| Task requirements |
Reply with one number: the count of lines in the listing that contain the string "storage".

=== Input ===

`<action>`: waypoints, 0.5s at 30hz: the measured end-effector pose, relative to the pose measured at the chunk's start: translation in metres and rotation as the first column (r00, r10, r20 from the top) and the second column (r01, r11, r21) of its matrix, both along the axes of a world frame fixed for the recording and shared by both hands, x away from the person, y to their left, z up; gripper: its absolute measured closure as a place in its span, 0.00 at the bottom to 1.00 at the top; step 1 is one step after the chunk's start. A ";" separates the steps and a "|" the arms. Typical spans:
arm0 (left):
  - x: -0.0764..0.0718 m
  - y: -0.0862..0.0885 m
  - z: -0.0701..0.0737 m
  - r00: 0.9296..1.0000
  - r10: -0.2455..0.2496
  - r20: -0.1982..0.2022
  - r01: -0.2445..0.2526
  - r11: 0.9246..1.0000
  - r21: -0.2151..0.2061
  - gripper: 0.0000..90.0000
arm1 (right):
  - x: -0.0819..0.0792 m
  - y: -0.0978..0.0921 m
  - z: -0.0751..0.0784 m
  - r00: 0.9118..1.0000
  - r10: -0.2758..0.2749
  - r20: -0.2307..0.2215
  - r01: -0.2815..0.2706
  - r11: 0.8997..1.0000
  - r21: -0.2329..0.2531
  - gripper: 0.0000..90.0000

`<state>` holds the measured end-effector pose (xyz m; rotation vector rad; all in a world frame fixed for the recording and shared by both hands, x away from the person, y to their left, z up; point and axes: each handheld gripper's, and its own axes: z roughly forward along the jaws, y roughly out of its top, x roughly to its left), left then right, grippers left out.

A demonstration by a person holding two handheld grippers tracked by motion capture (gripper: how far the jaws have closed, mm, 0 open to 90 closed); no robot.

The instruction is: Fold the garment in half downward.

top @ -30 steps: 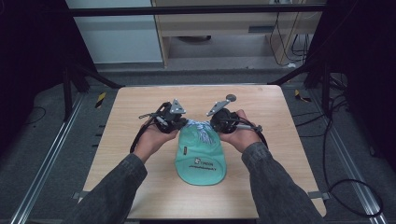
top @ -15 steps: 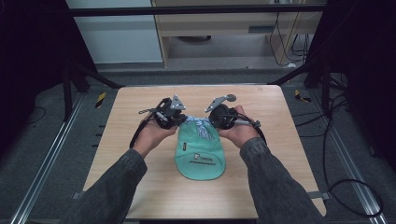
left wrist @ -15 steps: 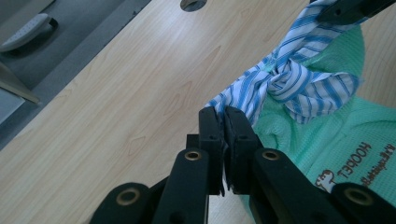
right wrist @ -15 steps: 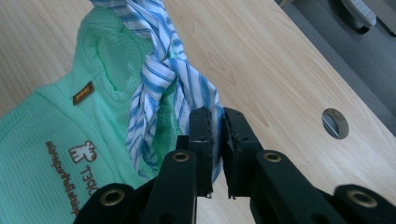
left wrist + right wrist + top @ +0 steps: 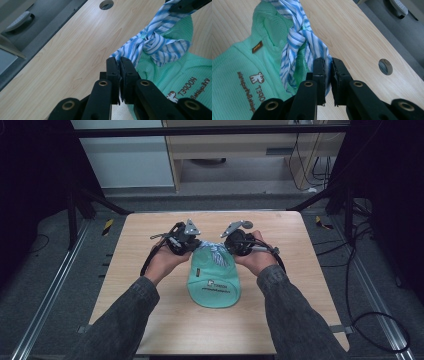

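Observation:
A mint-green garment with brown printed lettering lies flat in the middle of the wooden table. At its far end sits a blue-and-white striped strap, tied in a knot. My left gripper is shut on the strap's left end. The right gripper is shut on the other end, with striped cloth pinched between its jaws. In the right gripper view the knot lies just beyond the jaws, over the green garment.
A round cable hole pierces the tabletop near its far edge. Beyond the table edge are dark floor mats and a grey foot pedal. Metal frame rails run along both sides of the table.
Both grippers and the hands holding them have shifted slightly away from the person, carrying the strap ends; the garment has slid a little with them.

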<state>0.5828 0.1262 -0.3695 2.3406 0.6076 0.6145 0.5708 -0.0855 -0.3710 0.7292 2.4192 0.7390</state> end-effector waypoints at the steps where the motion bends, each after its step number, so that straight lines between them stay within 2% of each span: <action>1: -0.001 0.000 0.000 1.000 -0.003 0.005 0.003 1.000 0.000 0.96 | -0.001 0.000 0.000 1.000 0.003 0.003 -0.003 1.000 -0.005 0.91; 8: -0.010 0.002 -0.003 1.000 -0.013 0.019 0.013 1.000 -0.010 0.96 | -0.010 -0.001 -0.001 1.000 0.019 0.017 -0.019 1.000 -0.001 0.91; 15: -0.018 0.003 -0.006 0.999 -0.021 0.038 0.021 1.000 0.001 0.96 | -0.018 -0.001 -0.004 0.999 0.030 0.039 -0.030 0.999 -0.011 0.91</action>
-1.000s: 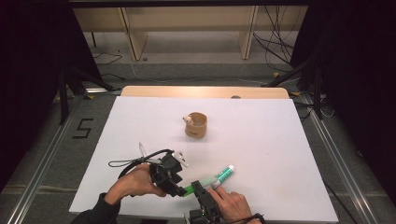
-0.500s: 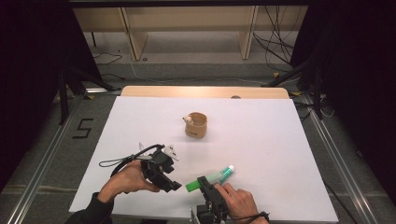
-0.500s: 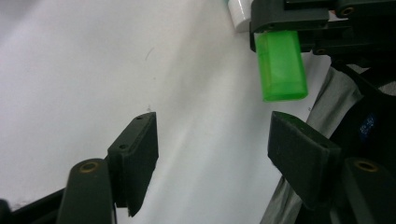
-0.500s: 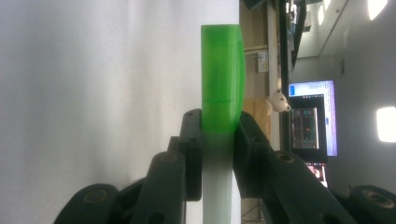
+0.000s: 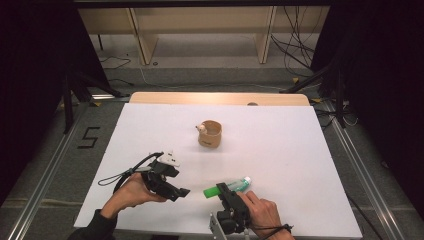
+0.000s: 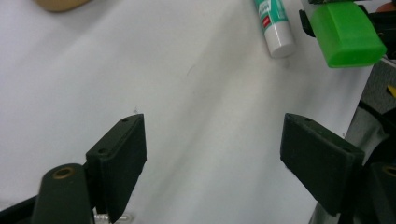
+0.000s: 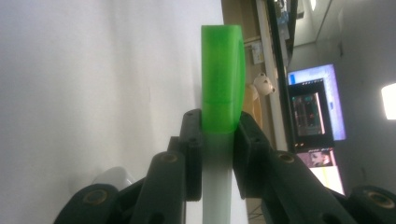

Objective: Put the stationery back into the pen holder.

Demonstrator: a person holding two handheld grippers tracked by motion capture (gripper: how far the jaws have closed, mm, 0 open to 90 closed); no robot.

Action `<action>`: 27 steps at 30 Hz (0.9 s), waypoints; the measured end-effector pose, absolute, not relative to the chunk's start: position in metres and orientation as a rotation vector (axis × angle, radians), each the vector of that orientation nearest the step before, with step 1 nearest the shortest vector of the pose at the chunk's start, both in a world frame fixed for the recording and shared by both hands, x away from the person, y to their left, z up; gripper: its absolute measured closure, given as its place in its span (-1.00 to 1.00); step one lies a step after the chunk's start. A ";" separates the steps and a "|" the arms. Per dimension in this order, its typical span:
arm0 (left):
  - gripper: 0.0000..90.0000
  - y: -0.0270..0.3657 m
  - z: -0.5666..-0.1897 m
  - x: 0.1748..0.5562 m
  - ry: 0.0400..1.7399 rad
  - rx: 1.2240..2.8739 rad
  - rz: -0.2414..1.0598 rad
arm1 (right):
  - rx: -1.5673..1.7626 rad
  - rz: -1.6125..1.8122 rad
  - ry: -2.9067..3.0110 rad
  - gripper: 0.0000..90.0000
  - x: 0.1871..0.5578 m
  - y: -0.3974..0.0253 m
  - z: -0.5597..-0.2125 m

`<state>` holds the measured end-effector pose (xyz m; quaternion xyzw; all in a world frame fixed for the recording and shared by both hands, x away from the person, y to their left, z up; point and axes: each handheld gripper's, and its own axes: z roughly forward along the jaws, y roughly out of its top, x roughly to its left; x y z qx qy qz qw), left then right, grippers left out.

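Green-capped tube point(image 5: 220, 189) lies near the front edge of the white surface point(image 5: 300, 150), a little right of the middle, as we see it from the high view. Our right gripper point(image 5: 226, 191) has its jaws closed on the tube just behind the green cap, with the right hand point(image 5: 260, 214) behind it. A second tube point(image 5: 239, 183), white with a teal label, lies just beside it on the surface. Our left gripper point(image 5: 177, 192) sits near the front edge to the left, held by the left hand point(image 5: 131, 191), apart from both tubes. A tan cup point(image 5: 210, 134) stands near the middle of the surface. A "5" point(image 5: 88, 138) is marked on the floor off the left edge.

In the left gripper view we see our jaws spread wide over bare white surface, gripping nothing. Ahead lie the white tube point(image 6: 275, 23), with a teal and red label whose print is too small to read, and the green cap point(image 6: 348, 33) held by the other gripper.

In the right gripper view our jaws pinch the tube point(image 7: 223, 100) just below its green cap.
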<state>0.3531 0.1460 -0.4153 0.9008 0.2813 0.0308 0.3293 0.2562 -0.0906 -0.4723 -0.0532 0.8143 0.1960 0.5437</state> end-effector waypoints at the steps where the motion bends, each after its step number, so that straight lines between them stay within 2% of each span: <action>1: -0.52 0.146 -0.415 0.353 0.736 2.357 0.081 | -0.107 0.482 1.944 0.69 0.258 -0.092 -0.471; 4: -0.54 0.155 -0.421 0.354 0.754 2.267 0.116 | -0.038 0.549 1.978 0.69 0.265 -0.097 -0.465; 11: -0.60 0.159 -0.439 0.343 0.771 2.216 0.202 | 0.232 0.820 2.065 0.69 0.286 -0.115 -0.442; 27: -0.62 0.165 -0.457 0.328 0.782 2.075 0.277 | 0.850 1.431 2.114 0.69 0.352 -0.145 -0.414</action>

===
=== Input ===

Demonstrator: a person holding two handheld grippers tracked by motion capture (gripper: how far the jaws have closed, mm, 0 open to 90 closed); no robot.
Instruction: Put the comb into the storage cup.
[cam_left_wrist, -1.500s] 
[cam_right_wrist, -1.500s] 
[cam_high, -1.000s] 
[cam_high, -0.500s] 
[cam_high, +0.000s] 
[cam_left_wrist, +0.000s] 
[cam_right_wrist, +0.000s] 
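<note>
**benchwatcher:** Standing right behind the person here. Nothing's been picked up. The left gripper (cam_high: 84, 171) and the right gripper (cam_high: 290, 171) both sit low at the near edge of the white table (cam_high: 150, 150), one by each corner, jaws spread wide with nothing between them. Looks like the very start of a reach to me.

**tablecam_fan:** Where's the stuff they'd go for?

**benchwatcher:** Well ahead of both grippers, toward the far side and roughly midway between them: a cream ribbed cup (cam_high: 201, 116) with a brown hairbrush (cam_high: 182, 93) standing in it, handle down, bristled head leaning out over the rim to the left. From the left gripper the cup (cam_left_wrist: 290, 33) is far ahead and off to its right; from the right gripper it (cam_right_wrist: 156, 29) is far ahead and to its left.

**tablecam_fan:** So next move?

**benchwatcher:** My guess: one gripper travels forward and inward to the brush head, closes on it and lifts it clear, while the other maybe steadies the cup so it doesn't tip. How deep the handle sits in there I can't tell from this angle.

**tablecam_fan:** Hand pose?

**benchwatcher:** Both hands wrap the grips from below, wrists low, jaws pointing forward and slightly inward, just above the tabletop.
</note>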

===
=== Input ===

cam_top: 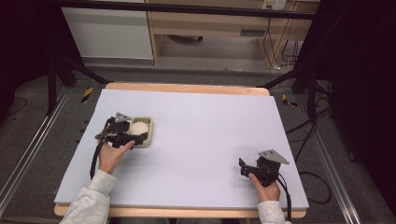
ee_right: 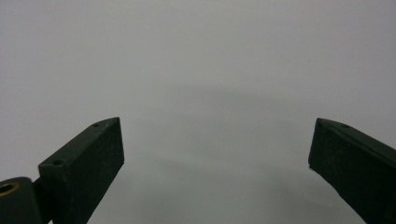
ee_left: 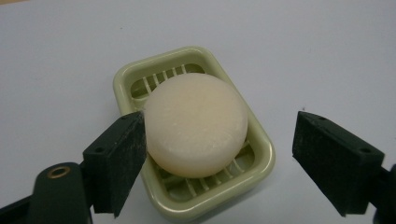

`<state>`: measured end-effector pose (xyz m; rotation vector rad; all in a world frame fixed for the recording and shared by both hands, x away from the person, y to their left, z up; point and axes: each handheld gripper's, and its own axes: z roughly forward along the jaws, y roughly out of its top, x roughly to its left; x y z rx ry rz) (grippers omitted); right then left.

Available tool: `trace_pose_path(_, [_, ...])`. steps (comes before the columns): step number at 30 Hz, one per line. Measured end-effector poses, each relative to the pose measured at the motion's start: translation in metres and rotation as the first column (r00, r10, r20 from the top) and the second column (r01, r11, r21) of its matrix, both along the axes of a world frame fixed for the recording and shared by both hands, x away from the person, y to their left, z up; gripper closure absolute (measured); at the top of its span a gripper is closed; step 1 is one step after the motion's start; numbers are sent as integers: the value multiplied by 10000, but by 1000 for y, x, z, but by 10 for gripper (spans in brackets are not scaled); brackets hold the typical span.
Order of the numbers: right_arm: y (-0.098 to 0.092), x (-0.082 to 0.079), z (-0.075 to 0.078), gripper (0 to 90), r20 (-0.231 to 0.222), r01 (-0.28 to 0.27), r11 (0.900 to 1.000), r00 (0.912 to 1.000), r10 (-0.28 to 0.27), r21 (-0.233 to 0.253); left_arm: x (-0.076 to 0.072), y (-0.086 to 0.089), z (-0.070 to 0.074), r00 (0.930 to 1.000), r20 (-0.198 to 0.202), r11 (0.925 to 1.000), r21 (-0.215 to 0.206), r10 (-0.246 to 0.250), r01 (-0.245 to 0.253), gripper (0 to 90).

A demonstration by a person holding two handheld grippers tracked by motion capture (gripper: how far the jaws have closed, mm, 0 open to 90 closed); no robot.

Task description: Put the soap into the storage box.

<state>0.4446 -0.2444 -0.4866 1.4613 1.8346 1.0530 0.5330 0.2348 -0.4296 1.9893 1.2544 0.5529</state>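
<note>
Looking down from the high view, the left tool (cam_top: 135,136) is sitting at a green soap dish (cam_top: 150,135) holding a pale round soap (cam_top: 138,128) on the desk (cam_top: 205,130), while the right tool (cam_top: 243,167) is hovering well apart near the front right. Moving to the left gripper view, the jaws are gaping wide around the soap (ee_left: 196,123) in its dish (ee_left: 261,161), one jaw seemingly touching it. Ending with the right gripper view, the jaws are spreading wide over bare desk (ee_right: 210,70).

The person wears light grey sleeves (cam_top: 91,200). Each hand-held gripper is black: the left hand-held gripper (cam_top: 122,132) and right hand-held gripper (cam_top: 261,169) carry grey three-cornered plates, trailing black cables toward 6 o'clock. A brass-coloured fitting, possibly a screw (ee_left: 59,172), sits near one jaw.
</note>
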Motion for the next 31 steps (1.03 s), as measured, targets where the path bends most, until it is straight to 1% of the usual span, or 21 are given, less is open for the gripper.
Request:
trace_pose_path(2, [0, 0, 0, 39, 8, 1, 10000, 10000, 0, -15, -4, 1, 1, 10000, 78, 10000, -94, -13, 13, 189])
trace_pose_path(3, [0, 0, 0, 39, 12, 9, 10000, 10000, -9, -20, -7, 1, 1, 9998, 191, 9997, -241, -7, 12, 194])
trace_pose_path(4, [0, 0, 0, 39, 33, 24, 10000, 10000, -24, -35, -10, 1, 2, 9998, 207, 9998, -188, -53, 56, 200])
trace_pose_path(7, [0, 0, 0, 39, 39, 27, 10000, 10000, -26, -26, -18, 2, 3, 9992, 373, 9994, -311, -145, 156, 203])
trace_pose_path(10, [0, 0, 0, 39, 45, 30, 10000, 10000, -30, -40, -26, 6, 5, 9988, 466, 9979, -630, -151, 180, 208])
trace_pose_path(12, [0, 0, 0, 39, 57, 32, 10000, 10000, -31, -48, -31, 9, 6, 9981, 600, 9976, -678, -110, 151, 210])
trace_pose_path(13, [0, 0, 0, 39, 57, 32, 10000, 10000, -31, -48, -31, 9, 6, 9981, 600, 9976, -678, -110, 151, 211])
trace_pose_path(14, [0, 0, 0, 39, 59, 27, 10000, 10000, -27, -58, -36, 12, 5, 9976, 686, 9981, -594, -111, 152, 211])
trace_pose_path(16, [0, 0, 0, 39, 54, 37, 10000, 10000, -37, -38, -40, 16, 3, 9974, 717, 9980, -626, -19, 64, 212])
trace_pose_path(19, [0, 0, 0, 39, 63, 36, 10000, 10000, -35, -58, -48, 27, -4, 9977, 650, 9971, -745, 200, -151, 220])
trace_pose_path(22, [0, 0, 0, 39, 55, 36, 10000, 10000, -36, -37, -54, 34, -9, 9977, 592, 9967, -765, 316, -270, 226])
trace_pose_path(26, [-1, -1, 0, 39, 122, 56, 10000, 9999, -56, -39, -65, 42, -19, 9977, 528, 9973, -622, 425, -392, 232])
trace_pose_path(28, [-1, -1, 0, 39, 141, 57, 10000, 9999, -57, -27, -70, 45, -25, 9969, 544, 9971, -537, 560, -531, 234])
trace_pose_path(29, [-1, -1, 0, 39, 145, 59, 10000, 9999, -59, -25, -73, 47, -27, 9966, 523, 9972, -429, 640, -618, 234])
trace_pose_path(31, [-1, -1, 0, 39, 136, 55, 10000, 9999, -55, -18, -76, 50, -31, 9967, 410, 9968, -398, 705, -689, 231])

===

| Exercise answer |
2